▸ **Task goal**
For every record below, repeat the text exactly and pass over any image.

▸ **Data in this exercise**
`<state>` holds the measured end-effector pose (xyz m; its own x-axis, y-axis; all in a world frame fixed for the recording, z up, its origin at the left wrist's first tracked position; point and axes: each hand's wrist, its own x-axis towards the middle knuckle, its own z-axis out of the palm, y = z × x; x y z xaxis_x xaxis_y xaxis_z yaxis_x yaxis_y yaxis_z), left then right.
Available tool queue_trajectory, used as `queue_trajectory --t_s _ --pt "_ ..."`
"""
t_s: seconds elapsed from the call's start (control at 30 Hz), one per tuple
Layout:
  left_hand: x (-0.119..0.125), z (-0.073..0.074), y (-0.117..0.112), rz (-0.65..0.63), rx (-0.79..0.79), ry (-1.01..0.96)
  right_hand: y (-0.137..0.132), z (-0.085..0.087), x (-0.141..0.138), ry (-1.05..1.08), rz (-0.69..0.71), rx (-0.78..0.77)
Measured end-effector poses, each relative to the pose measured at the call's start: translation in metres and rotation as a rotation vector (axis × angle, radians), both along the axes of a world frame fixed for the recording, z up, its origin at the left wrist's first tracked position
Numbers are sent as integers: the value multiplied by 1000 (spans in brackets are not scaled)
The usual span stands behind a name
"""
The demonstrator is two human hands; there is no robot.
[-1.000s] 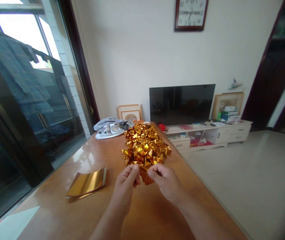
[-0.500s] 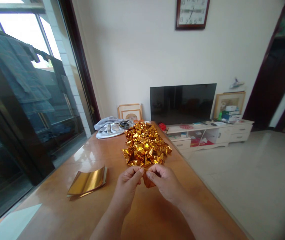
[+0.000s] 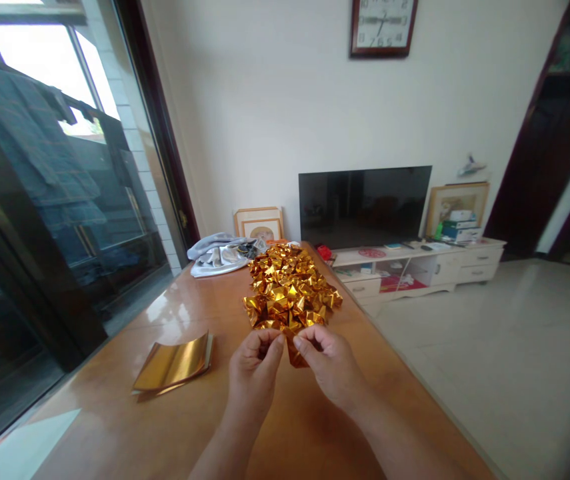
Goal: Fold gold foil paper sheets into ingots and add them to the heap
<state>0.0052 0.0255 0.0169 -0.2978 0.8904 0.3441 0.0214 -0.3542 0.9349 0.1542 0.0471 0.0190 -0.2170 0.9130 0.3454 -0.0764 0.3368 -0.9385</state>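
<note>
Between my hands is a piece of gold foil paper [image 3: 296, 355], partly folded. My left hand [image 3: 255, 363] pinches its left edge between thumb and forefinger. On the other side, my right hand [image 3: 329, 360] grips it the same way, with the fingers covering part of the paper. Just beyond my fingertips lies a long heap of folded gold foil pieces [image 3: 289, 283]. To the left, a stack of flat gold foil sheets [image 3: 172, 363] rests on the table, its edges curling up.
The brown wooden table [image 3: 129, 437] carries a pale sheet [image 3: 39, 447] at its near left edge and a silvery-grey bundle [image 3: 219, 253] at the far end. Beyond stand a television [image 3: 365, 207] and a white cabinet [image 3: 445, 267]. A glass door is at left.
My hands have moved slightly up and apart, with the left thumb farther from the right one. The foil paper between them has risen a little. The heap and the stack look unchanged.
</note>
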Motion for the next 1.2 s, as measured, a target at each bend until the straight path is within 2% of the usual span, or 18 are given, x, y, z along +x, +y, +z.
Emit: queue_trajectory --t_s 0.37,0.57,0.93,1.2 --pt "0 1 0 4 -42 1 -3 -4 -4 -31 5 79" --pt "0 -2 1 8 -37 -1 -4 -5 -6 -82 -49 110" --pt "3 -4 0 76 43 154 -4 -10 -8 -209 -153 193" --pt "1 -9 2 114 3 231 -5 -13 -9 -263 -188 232"
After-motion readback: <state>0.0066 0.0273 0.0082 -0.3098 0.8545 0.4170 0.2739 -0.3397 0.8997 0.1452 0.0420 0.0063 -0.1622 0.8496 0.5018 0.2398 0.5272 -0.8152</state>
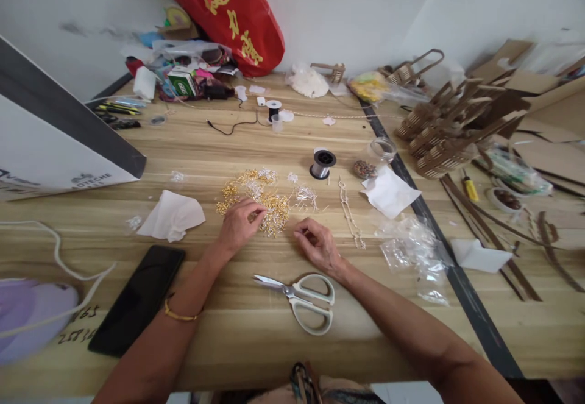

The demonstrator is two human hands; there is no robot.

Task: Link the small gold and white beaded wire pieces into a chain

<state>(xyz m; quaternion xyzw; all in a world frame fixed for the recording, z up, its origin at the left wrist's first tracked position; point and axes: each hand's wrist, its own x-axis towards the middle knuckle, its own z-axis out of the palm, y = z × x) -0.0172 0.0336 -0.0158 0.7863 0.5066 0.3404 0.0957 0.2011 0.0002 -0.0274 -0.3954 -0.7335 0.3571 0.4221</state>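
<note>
My left hand [241,224] is closed in a pinch at the left side of a pile of small gold and silver beads [276,215]. What sits between its fingertips is too small to make out. To the right of the pile, my right hand [319,247] rests low over the table with its fingers curled and closed; anything in them is hidden. Just beyond it lies a small heap of thin silver pins [305,197]. A beaded chain [348,214] stretches along the wood on the right. Scissors with pale handles [292,297] lie partly open in front of my hands.
A spool of wire [323,163] stands behind the beads, near a clear jar [382,149]. Left are a black phone [137,300] and a white paper [172,215]. Plastic bags [415,248] and small woven baskets [439,136] occupy the right. A large white box [59,142] juts in.
</note>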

▸ **Task solution**
`<state>` holds the measured end-effector pose (xyz m; its own x-axis, y-axis; all in a world frame fixed for the recording, z up, its origin at the left wrist's first tracked position; point and axes: each hand's wrist, its own x-axis towards the middle knuckle, its own z-axis out of the palm, y = z × x; x y z xaxis_x xaxis_y xaxis_z yaxis_x yaxis_y yaxis_z), left then right.
Available tool queue_trajectory, used as `queue_trajectory --t_s _ --pt "_ ..."`
"""
t_s: seconds elapsed from the call's start (control at 30 Hz), one per tuple
Layout:
  left_hand: x (-0.119..0.125), z (-0.073..0.074), y (-0.117..0.112), rz (-0.65..0.63), rx (-0.79..0.79), ry (-1.01..0.96)
  right_hand: y (-0.137..0.132), z (-0.085..0.087), x (-0.141..0.138), ry (-1.05..1.08), rz (-0.69..0.71), rx (-0.78..0.77)
Measured end-effector poses, each relative to the pose measured at the call's start: translation in metres and rotation as a rotation vector (axis × angle, radians), both along the axes of a world frame fixed for the recording, z up, its origin at the left wrist's first tracked position
Numbers are sent as integers: the value multiplied by 1000 (spans in brackets are not scaled)
The usual span stands behind a name
"""
The demonstrator is two human hands; there is no robot.
[-1.000s] 
[-0.500s] 
[+0.000s] 
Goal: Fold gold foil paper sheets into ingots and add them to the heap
<state>0.0052 0.0255 0.0169 -0.2978 0.8904 0.3441 0.0214 -0.3542 0.9349 0.1542 0.0471 0.0190 -0.2170 0.9130 0.3454 -0.0764 0.3368 -0.9385</state>
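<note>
Between my hands is a piece of gold foil paper [image 3: 296, 355], partly folded. My left hand [image 3: 255, 363] pinches its left edge between thumb and forefinger. On the other side, my right hand [image 3: 329, 360] grips it the same way, with the fingers covering part of the paper. Just beyond my fingertips lies a long heap of folded gold foil pieces [image 3: 289, 283]. To the left, a stack of flat gold foil sheets [image 3: 172, 363] rests on the table, its edges curling up.
The brown wooden table [image 3: 129, 437] carries a pale sheet [image 3: 39, 447] at its near left edge and a silvery-grey bundle [image 3: 219, 253] at the far end. Beyond stand a television [image 3: 365, 207] and a white cabinet [image 3: 445, 267]. A glass door is at left.
My hands have moved slightly up and apart, with the left thumb farther from the right one. The foil paper between them has risen a little. The heap and the stack look unchanged.
</note>
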Motion for the next 1.2 s, as measured, a target at each bend until the straight path is within 2% of the usual span, or 18 are given, x, y, z along +x, +y, +z.
Emit: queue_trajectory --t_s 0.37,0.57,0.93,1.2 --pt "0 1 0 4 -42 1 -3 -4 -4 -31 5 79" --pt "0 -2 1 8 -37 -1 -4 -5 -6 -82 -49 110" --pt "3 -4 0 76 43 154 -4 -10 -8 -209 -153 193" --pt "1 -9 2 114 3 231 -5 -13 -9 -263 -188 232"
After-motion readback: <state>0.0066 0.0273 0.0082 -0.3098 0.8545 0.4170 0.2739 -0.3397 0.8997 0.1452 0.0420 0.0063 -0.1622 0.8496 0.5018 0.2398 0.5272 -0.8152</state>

The demonstrator is two human hands; there is no robot.

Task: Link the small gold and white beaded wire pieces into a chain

<state>(xyz m; quaternion xyzw; all in a world frame fixed for the recording, z up, its origin at the left wrist's first tracked position; point and axes: each hand's wrist, its own x-axis towards the middle knuckle, its own z-axis out of the palm, y = z × x) -0.0172 0.0336 -0.0158 0.7863 0.5066 0.3404 0.0957 0.2011 0.0002 -0.0274 -0.3954 -0.7335 0.3571 0.4221</state>
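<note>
My left hand [241,224] is closed in a pinch at the left side of a pile of small gold and silver beads [276,215]. What sits between its fingertips is too small to make out. To the right of the pile, my right hand [319,247] rests low over the table with its fingers curled and closed; anything in them is hidden. Just beyond it lies a small heap of thin silver pins [305,197]. A beaded chain [348,214] stretches along the wood on the right. Scissors with pale handles [292,297] lie partly open in front of my hands.
A spool of wire [323,163] stands behind the beads, near a clear jar [382,149]. Left are a black phone [137,300] and a white paper [172,215]. Plastic bags [415,248] and small woven baskets [439,136] occupy the right. A large white box [59,142] juts in.
</note>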

Nothing further is required of this output.